(Input for this task Opens)

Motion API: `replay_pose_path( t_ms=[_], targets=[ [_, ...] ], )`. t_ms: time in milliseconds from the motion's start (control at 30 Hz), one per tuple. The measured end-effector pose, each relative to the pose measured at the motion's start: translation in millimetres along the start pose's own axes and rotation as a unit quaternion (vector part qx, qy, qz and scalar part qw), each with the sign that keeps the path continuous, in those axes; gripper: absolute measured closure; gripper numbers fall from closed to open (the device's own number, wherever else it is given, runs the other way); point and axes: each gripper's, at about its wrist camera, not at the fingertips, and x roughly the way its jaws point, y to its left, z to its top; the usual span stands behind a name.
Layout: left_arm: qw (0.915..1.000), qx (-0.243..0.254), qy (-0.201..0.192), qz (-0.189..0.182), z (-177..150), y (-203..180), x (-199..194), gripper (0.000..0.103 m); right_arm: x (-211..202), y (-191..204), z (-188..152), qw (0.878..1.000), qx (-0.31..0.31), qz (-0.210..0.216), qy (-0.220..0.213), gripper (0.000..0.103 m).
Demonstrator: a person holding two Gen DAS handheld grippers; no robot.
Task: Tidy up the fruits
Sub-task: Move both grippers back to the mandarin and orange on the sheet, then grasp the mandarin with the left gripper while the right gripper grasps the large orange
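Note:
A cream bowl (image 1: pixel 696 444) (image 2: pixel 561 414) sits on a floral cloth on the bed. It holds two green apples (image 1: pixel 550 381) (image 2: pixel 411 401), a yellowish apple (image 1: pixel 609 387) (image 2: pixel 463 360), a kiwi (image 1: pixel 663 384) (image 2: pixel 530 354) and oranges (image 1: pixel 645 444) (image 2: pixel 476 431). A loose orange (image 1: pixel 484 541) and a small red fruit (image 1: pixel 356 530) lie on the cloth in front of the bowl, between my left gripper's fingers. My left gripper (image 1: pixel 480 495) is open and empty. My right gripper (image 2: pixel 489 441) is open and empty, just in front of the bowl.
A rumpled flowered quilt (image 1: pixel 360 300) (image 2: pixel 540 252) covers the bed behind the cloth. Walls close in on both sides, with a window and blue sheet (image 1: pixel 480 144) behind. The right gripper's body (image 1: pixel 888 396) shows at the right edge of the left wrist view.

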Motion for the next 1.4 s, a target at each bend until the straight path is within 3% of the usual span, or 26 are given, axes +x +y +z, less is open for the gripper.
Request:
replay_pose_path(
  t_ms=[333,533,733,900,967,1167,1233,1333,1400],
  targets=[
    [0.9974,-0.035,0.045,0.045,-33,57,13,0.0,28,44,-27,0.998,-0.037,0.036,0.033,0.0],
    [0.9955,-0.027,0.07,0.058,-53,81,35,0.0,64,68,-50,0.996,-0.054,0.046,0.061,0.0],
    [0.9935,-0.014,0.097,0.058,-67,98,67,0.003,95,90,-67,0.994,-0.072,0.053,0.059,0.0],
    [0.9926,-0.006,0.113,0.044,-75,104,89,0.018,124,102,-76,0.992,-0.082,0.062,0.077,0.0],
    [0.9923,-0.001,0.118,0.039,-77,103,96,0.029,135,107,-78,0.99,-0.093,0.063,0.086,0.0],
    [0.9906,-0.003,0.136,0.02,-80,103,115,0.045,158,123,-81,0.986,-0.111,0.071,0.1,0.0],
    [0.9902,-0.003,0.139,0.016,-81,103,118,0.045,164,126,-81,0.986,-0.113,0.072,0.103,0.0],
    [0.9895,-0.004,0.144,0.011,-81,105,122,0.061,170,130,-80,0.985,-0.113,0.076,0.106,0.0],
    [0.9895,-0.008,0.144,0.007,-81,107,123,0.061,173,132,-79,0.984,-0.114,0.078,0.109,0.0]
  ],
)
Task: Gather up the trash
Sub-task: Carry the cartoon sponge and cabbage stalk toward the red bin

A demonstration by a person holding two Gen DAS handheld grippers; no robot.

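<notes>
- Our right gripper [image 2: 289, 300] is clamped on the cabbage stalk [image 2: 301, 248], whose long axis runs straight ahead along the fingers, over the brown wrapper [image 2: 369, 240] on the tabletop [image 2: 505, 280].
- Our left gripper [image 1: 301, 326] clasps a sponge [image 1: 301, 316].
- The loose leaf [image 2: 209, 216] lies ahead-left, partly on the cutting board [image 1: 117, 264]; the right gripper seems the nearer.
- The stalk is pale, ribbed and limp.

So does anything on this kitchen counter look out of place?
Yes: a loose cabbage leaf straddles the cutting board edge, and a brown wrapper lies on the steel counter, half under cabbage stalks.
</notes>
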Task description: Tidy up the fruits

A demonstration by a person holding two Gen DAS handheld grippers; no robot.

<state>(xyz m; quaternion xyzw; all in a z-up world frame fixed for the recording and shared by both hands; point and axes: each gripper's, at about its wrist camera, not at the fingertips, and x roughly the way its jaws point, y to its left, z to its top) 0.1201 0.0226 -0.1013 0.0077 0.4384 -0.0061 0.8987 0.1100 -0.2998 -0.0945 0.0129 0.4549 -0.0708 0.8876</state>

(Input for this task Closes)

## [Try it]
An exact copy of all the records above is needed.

## [Expected answer]
Motion API: `replay_pose_path( t_ms=[_], targets=[ [_, ...] ], )`. t_ms: time in milliseconds from the motion's start (control at 30 Hz), one per tuple. The measured end-effector pose, each relative to the pose measured at the motion's start: translation in millimetres along the start pose's own axes and rotation as a unit quaternion (vector part qx, qy, qz and scalar part qw), each with the sign that keeps the path continuous, in those axes; gripper: absolute measured closure; gripper numbers fall from closed to open (the device's own number, wherever else it is given, runs the other way); point and axes: each gripper's, at about its wrist camera, not at the fingertips, and x roughly the way its jaws point, y to its left, z to its top; the usual span stands behind a name.
Layout: left_arm: qw (0.915..1.000), qx (-0.243..0.254), qy (-0.201..0.192), qz (-0.189..0.182), z (-177..150), y (-203..180), x (-199..194), gripper (0.000..0.103 m); right_arm: x (-211..202), y (-191..204), z (-188..152), qw (0.878..1.000), qx (-0.31..0.31), qz (-0.210..0.216), qy (-0.220..0.213), gripper (0.000..0.103 m).
Demonstrator: a person holding two Gen DAS handheld grippers; no robot.
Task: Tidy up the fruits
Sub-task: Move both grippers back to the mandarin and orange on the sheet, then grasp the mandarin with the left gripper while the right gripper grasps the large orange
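Note:
A cream bowl (image 1: pixel 696 444) (image 2: pixel 561 414) sits on a floral cloth on the bed. It holds two green apples (image 1: pixel 550 381) (image 2: pixel 411 401), a yellowish apple (image 1: pixel 609 387) (image 2: pixel 463 360), a kiwi (image 1: pixel 663 384) (image 2: pixel 530 354) and oranges (image 1: pixel 645 444) (image 2: pixel 476 431). A loose orange (image 1: pixel 484 541) and a small red fruit (image 1: pixel 356 530) lie on the cloth in front of the bowl, between my left gripper's fingers. My left gripper (image 1: pixel 480 495) is open and empty. My right gripper (image 2: pixel 489 441) is open and empty, just in front of the bowl.
A rumpled flowered quilt (image 1: pixel 360 300) (image 2: pixel 540 252) covers the bed behind the cloth. Walls close in on both sides, with a window and blue sheet (image 1: pixel 480 144) behind. The right gripper's body (image 1: pixel 888 396) shows at the right edge of the left wrist view.
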
Motion for the next 1.4 s, a target at each bend until the straight path is within 3% of the usual span, or 26 are given, axes +x +y +z, less is open for the gripper.
Request:
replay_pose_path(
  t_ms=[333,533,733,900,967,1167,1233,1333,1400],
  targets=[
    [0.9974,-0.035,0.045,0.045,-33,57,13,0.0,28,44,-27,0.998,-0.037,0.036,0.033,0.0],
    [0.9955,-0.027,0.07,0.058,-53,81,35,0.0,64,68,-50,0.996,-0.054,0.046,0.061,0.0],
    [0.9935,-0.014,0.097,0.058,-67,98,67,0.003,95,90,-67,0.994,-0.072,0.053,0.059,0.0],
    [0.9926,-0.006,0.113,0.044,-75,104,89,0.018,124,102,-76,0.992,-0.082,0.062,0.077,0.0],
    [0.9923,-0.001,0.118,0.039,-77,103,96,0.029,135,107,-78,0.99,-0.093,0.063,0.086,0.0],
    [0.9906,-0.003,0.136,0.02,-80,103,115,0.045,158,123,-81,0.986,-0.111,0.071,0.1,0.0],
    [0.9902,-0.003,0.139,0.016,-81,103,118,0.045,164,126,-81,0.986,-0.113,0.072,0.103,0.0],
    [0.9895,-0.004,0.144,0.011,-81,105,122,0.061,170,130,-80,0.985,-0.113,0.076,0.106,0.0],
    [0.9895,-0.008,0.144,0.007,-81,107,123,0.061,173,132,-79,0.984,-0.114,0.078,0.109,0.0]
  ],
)
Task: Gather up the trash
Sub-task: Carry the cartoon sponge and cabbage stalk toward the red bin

A demonstration by a person holding two Gen DAS handheld grippers; no robot.

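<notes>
- Our right gripper [image 2: 289, 300] is clamped on the cabbage stalk [image 2: 301, 248], whose long axis runs straight ahead along the fingers, over the brown wrapper [image 2: 369, 240] on the tabletop [image 2: 505, 280].
- Our left gripper [image 1: 301, 326] clasps a sponge [image 1: 301, 316].
- The loose leaf [image 2: 209, 216] lies ahead-left, partly on the cutting board [image 1: 117, 264]; the right gripper seems the nearer.
- The stalk is pale, ribbed and limp.

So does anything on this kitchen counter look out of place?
Yes: a loose cabbage leaf straddles the cutting board edge, and a brown wrapper lies on the steel counter, half under cabbage stalks.
</notes>
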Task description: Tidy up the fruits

A demonstration by a person holding two Gen DAS handheld grippers; no robot.

<state>(xyz m; quaternion xyzw; all in a z-up world frame fixed for the recording and shared by both hands; point and axes: each gripper's, at about its wrist camera, not at the fingertips, and x roughly the way its jaws point, y to its left, z to its top) 0.1201 0.0226 -0.1013 0.0077 0.4384 -0.0061 0.8987 0.1100 -0.2998 -0.0945 0.0129 0.4549 -0.0708 0.8876</state>

This exercise is now complete.